Union officials in the private sector are suddenly discovering in food, motor, construction and mining that they are actually dependent on a series of corporate pillars to maintain their power in the workplace. Moreover, a number of those pillars are being kicked from underneath them.

It starts with a pillar that no one recognised as a pillar of union power: the willingness of supermarkets, led by Woolworths and Coles, to pass on the costs in the union-dominated food processing industry. When Ian McLeod took the reins at Coles, he refused to agree to the regular price rises that were required to maintain the bad work practices in food processing. Woolworths followed.

That meant that the crazy agreements that food managers had signed – which gave the unions power over what happened on site – were put under pressure. For a long time, unions blamed everyone but themselves for the regular Australian food plant closures. Now the cat is out of the bag, and workers gradually understand that they have to choose between enshrining union power or their jobs.

Coca-Cola Amatil, which owns the Shepparton Preserving Company, wants governments fund the installation of the new plant. The new plant requires government help because of SPC’s bad work practices. Coca Cola has some of the same practices in its soft drink plants and may not have the management skills to make the workplace changes.

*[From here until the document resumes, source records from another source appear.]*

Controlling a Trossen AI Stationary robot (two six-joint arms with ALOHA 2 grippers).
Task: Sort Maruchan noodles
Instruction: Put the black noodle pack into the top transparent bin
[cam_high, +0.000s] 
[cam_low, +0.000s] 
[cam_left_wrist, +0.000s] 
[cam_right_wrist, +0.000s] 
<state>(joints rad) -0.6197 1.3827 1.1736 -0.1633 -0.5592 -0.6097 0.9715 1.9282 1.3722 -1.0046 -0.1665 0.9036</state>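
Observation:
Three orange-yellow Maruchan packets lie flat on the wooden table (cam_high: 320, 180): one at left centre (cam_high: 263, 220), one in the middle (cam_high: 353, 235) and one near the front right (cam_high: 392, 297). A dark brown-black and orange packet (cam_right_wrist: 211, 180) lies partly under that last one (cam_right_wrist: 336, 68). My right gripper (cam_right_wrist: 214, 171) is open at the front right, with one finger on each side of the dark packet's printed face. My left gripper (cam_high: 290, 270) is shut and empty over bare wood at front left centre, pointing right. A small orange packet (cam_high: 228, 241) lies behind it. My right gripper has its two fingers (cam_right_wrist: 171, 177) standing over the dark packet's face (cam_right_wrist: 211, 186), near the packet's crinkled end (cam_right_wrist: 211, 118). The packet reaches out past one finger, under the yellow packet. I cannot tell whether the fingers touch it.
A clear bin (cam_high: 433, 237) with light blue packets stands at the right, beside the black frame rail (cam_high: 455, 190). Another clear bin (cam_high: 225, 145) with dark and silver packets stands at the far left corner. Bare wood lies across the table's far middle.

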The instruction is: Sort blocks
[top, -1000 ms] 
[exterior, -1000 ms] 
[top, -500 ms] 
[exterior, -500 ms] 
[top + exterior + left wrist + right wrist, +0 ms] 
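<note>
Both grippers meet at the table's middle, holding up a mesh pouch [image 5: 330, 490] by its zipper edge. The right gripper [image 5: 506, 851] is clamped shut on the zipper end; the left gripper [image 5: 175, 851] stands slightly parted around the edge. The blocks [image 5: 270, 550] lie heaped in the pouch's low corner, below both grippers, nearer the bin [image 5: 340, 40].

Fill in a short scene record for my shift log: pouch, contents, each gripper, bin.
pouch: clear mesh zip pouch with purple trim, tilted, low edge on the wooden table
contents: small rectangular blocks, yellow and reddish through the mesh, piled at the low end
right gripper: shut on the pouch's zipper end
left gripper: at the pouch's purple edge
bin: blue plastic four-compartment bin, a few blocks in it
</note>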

The government will make a decision this week and clearly can’t see why it needs to help Coca-Cola Amatil because of its huge profits. More importantly, it would be very foolish to help SPC until it was sure that at least three basic changes were made: end of union-dominated consultative committees; freedom to sub-contract; and returning controls over shifts, rosters etc to managers (Hockey’s purse can perform industrial surgery, January 20)

A fascinating solution would be to get Coca Cola to close the SPC plant and sell the brand to a farmers’ cooperative for a token price. That cooperative could then be helped to erect a new plant in a nearby town with modern work practices. Woolworths and Coles, who want local food processing, would help with a long-term purchasing contract as they have with Simplot.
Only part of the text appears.